OL web-02-01

"It is certainly not our task to build up the future in advance and to settle all problems for all time, but it is just as certainly our task to criticise the existing world ruthlessly. I mean ruthlessly in the sense that we must not be afraid of our own conclusions and equally unafraid of coming into conflict with the prevailing powers."
Karl Marx, 1844

INTERVIEW: COVID-19 AND THE POLITICAL ECONOMY OF SOUTH AFRICA

Published: 1 May 2020

Transcribed from a Radio 786 interview.

Gadija Davids (Interviewer): The Daily Download on 100.4 FM – our latest stats coming through nationally and regarding COVID-19 3465 confirmed cases of the virus and then provincially in the Western Cape. As of yesterday 974 confirmed cases of infections. Total recoveries in this province are 221 in the midst of the coronavirus pandemic that has engulfed the world and which is now spreading rapidly in South Africa, it’s crucial to locate the outbreak and associated responses within the globally and nationally dominant political economy of capitalist neoliberalism. Then while there is a broad merging consensus around the needs of the city practical health related measures that need to be taken to contain the pandemic.
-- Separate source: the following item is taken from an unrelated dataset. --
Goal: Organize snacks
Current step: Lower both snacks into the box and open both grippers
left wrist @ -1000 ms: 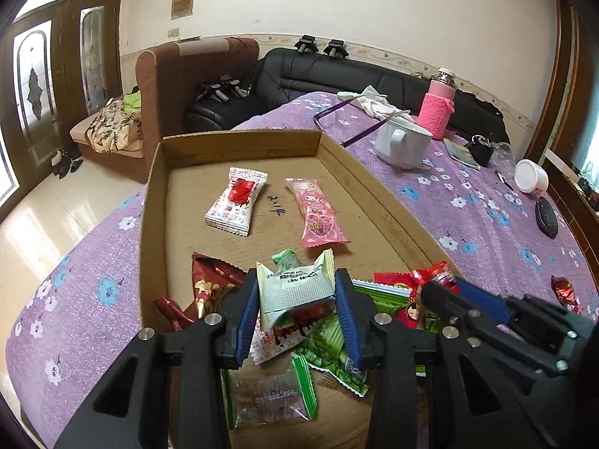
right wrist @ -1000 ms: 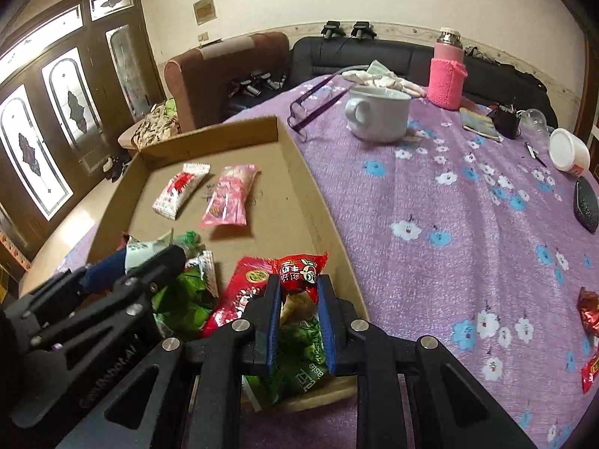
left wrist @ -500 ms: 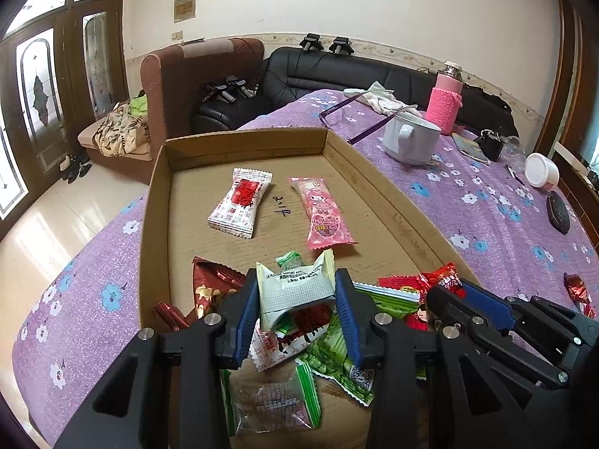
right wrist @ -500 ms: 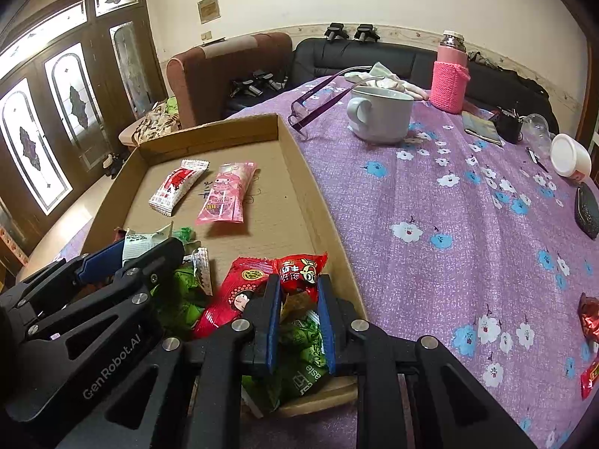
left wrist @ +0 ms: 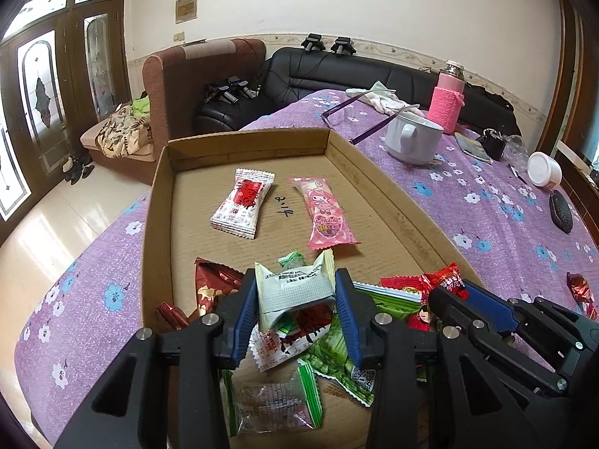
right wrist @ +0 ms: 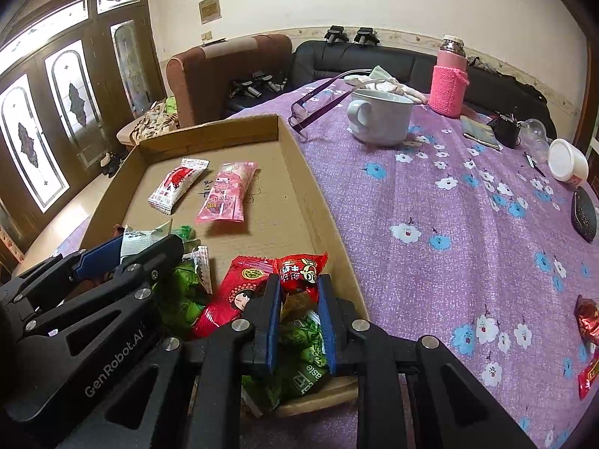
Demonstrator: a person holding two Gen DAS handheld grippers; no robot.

There is serious and growing divergence around the political, social and economic framing, application content and impact of those and related measures. International Labour Research and Information Group (ILRIG) did a webinar with their long-time political, social activist, writer and present Director of Khanya College Oupa Lehulere. And he joins us now, hello, welcome to Radio 786, Oupa.

Oupa Lehulere: Good evening Gadija and good evening to your listeners.

GD: Oupa, this is when we speak about the political economy and how it relates to COVID-19. People might think that these two are not connected. But how do we draw the connections and make people understand that political economy really is, you know, connected to this virus and how we deal with it?

OL: I think the idea of, and importance of course, understanding political economy and locating the COVID-19 and responses to it is that our capacity as societies and that’s now globally, for us to respond to COVID-19 firstly, depends on the in the most direct sense on how well our health system is organised. Okay, that’s a very basic level. But a political economy also wants us to ask that I mean, if we look at the epidemiology of COVID-19, COVID-19, actually preys on and attacks, I mean, the mortality rates relate to people with underlying conditions, okay? So it’s people have diabetes for instance, are very, very susceptible to this. People who’ve had heart conditions, people who’ve had hypertension, it’s a people that is like TB, and so on. So, COVID-19 intersects with a nation’s morbidities underlying structure of disease.

Now, that structure of disease is not just a product of the individual’s own susceptibility to sicknesses. It’s actually a social product. I mean, in South Africa, for instance, we know that in the world all over that TB is a condition of poverty come from your social conditions. That’s why in South Africa it is spread so widely, because it’s a communicable disease.

The houses in which people live are crammed, are very damp, they’re very wet in the winter, if you take the Cape Town context. So a political economy attempts to understand the interface between disease itself, the social structures that make people susceptible to it, and the social structures that explaining how we’re able to confront that disease. So for example, I mean a country like Italy is like a classic example. I mean, Italy’s high mortality rate, is in many ways due to the fact that for the last 10 years, there’s been such a steep, in a way, destruction of the healthcare system in Italy. Just the number of beds alone that are available in hospitals. And if people have seen pictures that even in Italy are just sitting in a tent, there is no ventilator, there is no medicine. There’s not even enough nurses. But that’s not something that emerged now. It’s because for the last 10 years Italy’s health system has been decimated. Conversely, Germany’s say, people say, have been able to confront and respond to the disease. But in Germany, of course, they’ve got more health beds than they need, because they continued throughout the last ten years to invest heavily in public health.

So the Political Economy of a disease means that it is not accidental that certain countries have high mortalities and other countries have low mortalities. You’re going to a country that’s relatively poor, compared to South Africa and its resources. I mean a country like Cuba, can’t even compare to South Africa’s wealth. South Africa is a very wealthy country, but Cuba can do better with it because the structure of the health system, its political economy, allows it to respond rapidly and respond effectively to disease.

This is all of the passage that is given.